Thymoquinone and curcumin attenuate gentamicin-induced renal oxidative stress, inflammation and apoptosis in rats

Ayman M Mahmoud 1,*, Osama M Ahmed 1, Sanaa R Galaly 2
PMCID: PMC4464512  PMID: 26417245

Abstract

The present study was aimed to investigate the possible protective effects of thymoquinone (TQ) and curcumin (Cur) on gentamicin (GM)-induced nephrotoxicity in rats. Rats were divided into four groups as follows: group 1 received normal saline and served as normal controls, group 2 received GM only, group 3 concurrently received GM and TQ and group 4 concurrently received GM and Cur. At day 21, rats were sacrificed and samples were collected for assaying serum tumor necrosis factor alpha (TNF-α), urea and creatinine levels, and renal lipid peroxidaion, glutathione (GSH) content as well as glutathione peroxidase (GPx) and superoxide dismutase (SOD) activities. In addition, kidneys were collected for histopathological examination and immunohistochemical determination of the antiapoptotic protein, B-cell lymphoma 2 (Bcl-2). The biochemical results showed that GM-induced nephrotoxicity was associated with a significant increase in serum TNF-α, urea and creatinine as well as renal lipid peroxidation. On the other hand, renal GSH content and GPx and SOD activities were significantly declined. Concomitant administration of either TQ or Cur efficiently alleviated the altered biochemical and histopathological features. In conclusion, both TQ and Cur showed more or less similar marked renoprotective effect against GM-induced nephrotoxicity through their antioxidant, anti-inflammatory and anti-apoptotic efficacies.

Keywords: gentamicin, nephrotoxicity, thymoquinone, curcumin, inflammation, apoptosis, Bcl-2

Introduction

The use of nephrotoxic drugs has been implicated as a causative factor in up to 25 % of all cases of severe acute renal failure in critically ill patients (Pannu and Nadim, 2008[43]). Aminoglycoside antibiotics are employed clinically because of their potent bactericidal activities, less bacterial resistance, post-antibiotic effects and low cost. However, drugs belong to this class are well-known to cause nephrotoxicity, which limits their frequent clinical exploitation (Balakumar et al., 2010[9]). Gentamicin (GM), an aminoglycoside antibiotic, is effective against gram-negative bacterial infections (Martinez-Salgado et al., 2007[37]). In spite of inducing nephrotoxicity, GM is used clinically due to its wide spectrum of activities against gram-negative bacterial infections caused by Pseudomonas, Proteus, and Serratia (Miglioli et al., 1999[38]; Hendriks et al., 2004[22]).

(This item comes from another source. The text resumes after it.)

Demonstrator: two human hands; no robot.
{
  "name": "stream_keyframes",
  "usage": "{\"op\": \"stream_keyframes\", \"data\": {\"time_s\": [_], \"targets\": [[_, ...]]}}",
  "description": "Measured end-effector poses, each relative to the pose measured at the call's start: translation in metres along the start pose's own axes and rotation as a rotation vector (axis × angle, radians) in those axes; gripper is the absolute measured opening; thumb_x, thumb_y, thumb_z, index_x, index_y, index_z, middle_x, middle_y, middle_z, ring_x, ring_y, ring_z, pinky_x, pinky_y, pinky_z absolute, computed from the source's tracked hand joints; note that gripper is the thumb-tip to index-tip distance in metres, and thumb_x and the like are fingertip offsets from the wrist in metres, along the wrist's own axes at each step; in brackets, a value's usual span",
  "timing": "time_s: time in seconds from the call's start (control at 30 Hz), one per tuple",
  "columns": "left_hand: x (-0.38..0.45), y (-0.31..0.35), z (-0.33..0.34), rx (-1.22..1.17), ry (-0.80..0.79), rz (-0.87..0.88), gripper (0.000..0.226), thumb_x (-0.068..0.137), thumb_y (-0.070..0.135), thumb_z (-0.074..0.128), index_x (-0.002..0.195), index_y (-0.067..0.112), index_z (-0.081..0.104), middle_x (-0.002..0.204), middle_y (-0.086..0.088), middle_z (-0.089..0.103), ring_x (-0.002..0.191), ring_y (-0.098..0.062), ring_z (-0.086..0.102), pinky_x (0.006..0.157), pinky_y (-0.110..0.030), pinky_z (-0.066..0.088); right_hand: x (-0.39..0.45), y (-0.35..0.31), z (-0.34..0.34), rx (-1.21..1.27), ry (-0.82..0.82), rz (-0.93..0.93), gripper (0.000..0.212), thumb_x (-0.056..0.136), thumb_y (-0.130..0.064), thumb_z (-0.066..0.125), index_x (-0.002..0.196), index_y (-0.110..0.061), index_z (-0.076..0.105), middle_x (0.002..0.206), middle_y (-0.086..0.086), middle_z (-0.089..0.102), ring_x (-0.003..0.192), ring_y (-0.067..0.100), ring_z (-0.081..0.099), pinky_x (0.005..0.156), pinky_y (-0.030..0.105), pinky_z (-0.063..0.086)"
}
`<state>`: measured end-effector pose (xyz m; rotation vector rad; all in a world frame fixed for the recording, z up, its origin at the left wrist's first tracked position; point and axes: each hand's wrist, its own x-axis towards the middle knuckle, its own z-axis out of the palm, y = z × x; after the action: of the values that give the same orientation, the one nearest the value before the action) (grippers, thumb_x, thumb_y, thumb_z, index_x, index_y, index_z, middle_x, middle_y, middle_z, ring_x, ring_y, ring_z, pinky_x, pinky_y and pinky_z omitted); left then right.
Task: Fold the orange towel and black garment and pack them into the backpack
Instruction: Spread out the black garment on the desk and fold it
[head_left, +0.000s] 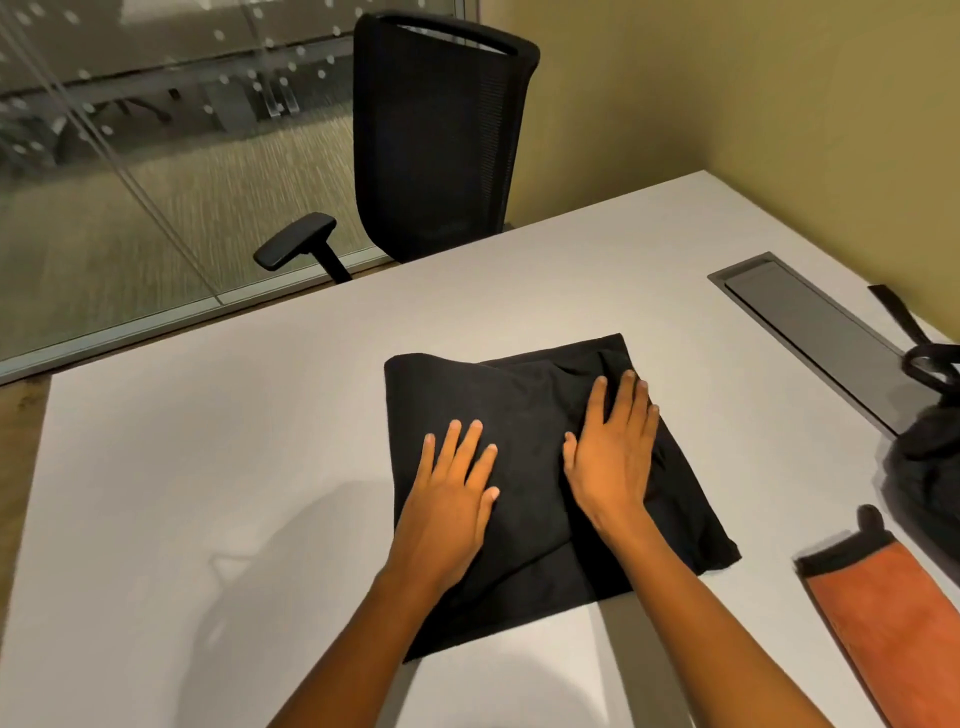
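Observation:
The black garment (524, 410) lies folded into a rough square in the middle of the white table (218, 467). My left hand (452, 488) presses flat on its near left part with fingers spread. My right hand (613, 447) presses flat on its right part, fingers straight and pointing away from me. The orange towel (883, 618), folded into a long strip with a black edge, lies at the table's right near corner. The black backpack (930, 457) sits at the right edge, only partly in view, its strap (898, 317) trailing toward the wall.
A grey cable hatch (810, 322) is set into the table at the right. A black office chair (436, 135) stands behind the far edge, with a glass partition (130, 156) on the left and a yellow wall (753, 93) on the right.

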<state>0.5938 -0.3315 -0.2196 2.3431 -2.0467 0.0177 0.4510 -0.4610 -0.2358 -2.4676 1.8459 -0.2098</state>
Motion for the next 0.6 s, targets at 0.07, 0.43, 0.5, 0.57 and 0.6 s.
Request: {"op": "stream_keyframes", "data": {"time_s": [0.07, 0.43, 0.5, 0.57, 0.6], "targets": [[0.011, -0.014, 0.007, 0.025, -0.043, -0.019, 0.059, 0.093, 0.049, 0.025, 0.133, 0.015, 0.052, 0.144, -0.009, 0.045, 0.134, -0.030, 0.040, 0.113, -0.051, 0.026, 0.002, 0.008, 0.011, -0.051, -0.075, 0.012, 0.077, 0.092, -0.051, 0.047, 0.147, -0.003, 0.026, 0.156, 0.026, 0.001, 0.144, 0.043, 0.000, 0.117, 0.053, 0.002], [0.036, -0.015, 0.001, 0.090, -0.210, -0.203, 0.102, 0.074, 0.083, 0.005, 0.147, 0.013, 0.023, 0.155, -0.006, 0.021, 0.146, -0.025, 0.009, 0.109, -0.058, -0.014, 0.090, 0.028, -0.007, 0.130, 0.062, 0.021, 0.034, 0.095, -0.011, 0.044, 0.128, -0.009, 0.052, 0.128, 0.014, 0.057, 0.119, 0.036, 0.042, 0.092, 0.043, 0.031], [0.050, -0.014, -0.007, 0.111, -0.135, -0.191, 0.082, 0.086, 0.072, 0.016, 0.133, 0.011, 0.043, 0.145, -0.009, 0.036, 0.141, -0.026, 0.022, 0.114, -0.051, -0.010, 0.107, 0.032, -0.005, 0.070, 0.009, -0.014, 0.040, 0.097, -0.015, 0.043, 0.136, -0.016, 0.047, 0.129, 0.013, 0.055, 0.116, 0.036, 0.040, 0.089, 0.043, 0.029], [0.061, -0.021, -0.005, 0.045, -0.079, -0.156, 0.067, 0.094, 0.060, 0.023, 0.130, 0.009, 0.047, 0.150, -0.011, 0.030, 0.143, -0.025, 0.019, 0.118, -0.042, -0.008, 0.118, 0.037, -0.001, -0.025, -0.044, -0.062, 0.034, 0.097, -0.026, 0.046, 0.130, -0.021, 0.054, 0.125, 0.011, 0.055, 0.115, 0.034, 0.038, 0.089, 0.043, 0.028], [0.063, -0.028, -0.001, -0.006, -0.072, -0.141, 0.068, 0.094, 0.058, 0.022, 0.135, 0.008, 0.043, 0.156, -0.009, 0.019, 0.145, -0.023, 0.011, 0.118, -0.040, -0.009, 0.121, 0.039, -0.001, -0.051, -0.035, -0.066, 0.029, 0.096, -0.030, 0.048, 0.122, -0.021, 0.060, 0.121, 0.010, 0.056, 0.114, 0.033, 0.038, 0.088, 0.042, 0.027]]}}
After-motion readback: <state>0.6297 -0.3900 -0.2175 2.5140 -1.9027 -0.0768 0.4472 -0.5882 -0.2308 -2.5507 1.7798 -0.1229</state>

Oxidative stress has been proposed to contribute to nephrotoxicity, and it has been suggested that reactive oxygen species (ROS) is the central key in the mechanisms that lead to tubular necrosis and decrease of glomerular filtration rate (Lopez-Novoa et al., 2011[34]). GM increases generation of ROS such as superoxide anions (Nitha and Janardhanan, 2008[40]; Kalayarasan et al., 2009[25]; Yaman and Balikci, 2010[62]), hydroxyl radicals, hydrogen peroxide, and reactive nitrogen species in the kidney (Balakumar et al., 2008[8]). It has been shown that GM exerts its adverse renal effect by generation of ROS (Kadkhodaee et al., 2005[24]) which results in sever tissue damage (Kaul et al., 1993[31]). Therefore, ROS scavengers and antioxidant molecules have the capacity to partially reduce or eliminate the deleterious effects induced by GM.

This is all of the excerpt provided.